Below this line is the material. Write out only its lines from the one containing "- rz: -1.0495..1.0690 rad" through the one containing "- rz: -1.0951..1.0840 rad", both kept, exactly.

········

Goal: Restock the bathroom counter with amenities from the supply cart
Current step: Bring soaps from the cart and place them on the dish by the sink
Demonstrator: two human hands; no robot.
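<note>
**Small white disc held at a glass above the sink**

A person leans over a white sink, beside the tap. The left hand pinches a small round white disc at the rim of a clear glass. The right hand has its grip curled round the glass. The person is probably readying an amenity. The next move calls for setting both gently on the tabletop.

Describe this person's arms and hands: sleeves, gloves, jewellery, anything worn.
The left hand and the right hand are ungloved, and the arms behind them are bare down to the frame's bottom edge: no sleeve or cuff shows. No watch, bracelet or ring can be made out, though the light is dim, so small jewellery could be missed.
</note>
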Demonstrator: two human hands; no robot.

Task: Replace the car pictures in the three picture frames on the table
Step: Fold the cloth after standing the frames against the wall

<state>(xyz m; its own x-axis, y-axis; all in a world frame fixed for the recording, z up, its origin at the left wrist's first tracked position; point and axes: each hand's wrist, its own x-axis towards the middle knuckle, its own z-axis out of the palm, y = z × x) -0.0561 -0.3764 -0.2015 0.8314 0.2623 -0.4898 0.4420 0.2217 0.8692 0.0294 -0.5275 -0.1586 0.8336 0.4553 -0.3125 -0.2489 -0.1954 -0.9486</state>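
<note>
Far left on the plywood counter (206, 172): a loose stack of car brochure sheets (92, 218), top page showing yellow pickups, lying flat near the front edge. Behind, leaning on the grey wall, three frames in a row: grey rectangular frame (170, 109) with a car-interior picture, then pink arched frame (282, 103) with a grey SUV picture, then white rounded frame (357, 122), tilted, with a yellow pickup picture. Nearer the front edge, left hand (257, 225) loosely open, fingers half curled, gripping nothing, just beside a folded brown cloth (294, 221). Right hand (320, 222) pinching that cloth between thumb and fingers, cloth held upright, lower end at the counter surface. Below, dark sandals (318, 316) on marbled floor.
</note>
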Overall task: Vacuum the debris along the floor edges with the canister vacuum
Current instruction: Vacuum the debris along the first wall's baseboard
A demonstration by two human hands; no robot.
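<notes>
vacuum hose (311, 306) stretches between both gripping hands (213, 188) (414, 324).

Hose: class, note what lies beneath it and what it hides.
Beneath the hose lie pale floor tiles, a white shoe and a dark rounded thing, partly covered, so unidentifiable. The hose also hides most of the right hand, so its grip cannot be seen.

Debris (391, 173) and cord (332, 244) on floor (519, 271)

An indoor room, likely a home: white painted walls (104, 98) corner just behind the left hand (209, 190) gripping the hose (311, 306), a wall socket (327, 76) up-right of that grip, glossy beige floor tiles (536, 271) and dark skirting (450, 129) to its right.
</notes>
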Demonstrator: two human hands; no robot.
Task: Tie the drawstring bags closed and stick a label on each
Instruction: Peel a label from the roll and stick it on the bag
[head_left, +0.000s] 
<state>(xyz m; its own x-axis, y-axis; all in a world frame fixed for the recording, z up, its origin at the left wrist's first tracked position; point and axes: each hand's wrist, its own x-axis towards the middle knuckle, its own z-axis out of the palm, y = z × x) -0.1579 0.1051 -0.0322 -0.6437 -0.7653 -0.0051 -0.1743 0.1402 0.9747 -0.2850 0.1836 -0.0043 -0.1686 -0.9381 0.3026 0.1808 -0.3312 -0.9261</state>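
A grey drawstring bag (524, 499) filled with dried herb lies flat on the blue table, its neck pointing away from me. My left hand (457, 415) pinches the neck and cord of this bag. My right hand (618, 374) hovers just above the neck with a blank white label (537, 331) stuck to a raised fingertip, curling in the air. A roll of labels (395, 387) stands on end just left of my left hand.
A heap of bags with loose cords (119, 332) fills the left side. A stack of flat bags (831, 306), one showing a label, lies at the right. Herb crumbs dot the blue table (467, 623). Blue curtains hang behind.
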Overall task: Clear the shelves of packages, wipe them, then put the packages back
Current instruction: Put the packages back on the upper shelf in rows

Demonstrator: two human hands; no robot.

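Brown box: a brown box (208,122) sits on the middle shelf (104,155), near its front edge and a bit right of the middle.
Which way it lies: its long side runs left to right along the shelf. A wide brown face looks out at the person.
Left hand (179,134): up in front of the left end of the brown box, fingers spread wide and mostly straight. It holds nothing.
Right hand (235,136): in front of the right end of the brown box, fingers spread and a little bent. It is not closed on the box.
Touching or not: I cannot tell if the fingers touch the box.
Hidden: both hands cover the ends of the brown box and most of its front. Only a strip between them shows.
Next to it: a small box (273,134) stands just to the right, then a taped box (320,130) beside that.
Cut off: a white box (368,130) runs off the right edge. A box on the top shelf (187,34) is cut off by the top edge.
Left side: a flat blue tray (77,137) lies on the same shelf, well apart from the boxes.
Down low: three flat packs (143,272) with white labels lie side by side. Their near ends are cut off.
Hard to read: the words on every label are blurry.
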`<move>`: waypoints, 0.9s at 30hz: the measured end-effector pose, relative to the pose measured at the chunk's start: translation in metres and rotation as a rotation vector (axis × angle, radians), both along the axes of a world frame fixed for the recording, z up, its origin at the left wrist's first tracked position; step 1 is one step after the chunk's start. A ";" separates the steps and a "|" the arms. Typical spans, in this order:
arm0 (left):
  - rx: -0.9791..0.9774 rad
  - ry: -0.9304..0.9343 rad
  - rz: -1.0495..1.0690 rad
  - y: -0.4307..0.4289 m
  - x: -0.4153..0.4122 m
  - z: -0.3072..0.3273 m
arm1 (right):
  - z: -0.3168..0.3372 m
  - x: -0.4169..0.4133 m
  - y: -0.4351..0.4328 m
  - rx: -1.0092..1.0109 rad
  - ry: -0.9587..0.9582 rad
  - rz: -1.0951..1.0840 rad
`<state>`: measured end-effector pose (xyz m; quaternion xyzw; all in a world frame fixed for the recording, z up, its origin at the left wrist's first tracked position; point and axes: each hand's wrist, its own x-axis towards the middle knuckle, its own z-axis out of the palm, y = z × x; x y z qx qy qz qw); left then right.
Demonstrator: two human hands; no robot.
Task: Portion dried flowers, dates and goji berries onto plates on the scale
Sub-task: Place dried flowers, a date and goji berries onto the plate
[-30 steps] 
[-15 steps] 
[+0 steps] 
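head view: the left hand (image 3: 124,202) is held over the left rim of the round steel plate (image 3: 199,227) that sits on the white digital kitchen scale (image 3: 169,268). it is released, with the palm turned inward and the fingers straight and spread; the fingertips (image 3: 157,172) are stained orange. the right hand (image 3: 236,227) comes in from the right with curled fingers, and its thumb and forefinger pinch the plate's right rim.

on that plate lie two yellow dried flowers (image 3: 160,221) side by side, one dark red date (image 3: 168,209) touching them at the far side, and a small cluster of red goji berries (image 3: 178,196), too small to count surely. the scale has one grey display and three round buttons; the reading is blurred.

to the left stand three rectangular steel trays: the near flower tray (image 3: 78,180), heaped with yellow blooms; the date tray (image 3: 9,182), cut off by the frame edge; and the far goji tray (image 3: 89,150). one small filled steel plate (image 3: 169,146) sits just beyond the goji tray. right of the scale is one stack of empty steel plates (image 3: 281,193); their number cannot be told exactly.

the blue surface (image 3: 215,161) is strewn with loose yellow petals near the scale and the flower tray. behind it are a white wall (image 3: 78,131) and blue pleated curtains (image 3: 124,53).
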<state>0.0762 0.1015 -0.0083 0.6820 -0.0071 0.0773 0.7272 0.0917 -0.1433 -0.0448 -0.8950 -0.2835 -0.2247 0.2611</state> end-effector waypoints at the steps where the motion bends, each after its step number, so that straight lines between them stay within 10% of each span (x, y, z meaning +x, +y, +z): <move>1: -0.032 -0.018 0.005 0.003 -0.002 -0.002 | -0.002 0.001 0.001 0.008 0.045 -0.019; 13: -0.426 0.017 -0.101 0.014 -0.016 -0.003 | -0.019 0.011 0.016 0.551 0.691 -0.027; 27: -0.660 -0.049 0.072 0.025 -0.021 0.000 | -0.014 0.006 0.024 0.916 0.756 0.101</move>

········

OUTPUT FOR THIS TASK
  - rz: -1.0495..1.0690 rad
  - y: -0.4307..0.4289 m
  - x: -0.4153..0.4122 m
  - z: -0.3072..0.3273 m
arm1 (right):
  - z: -0.3168..0.3372 m
  - x: -0.4169..0.4133 m
  - y: -0.4351..0.4328 m
  - rx: -1.0092..1.0109 rad
  - ry: -0.9587..0.9582 rad
  - rz: -1.0951..1.0840 rad

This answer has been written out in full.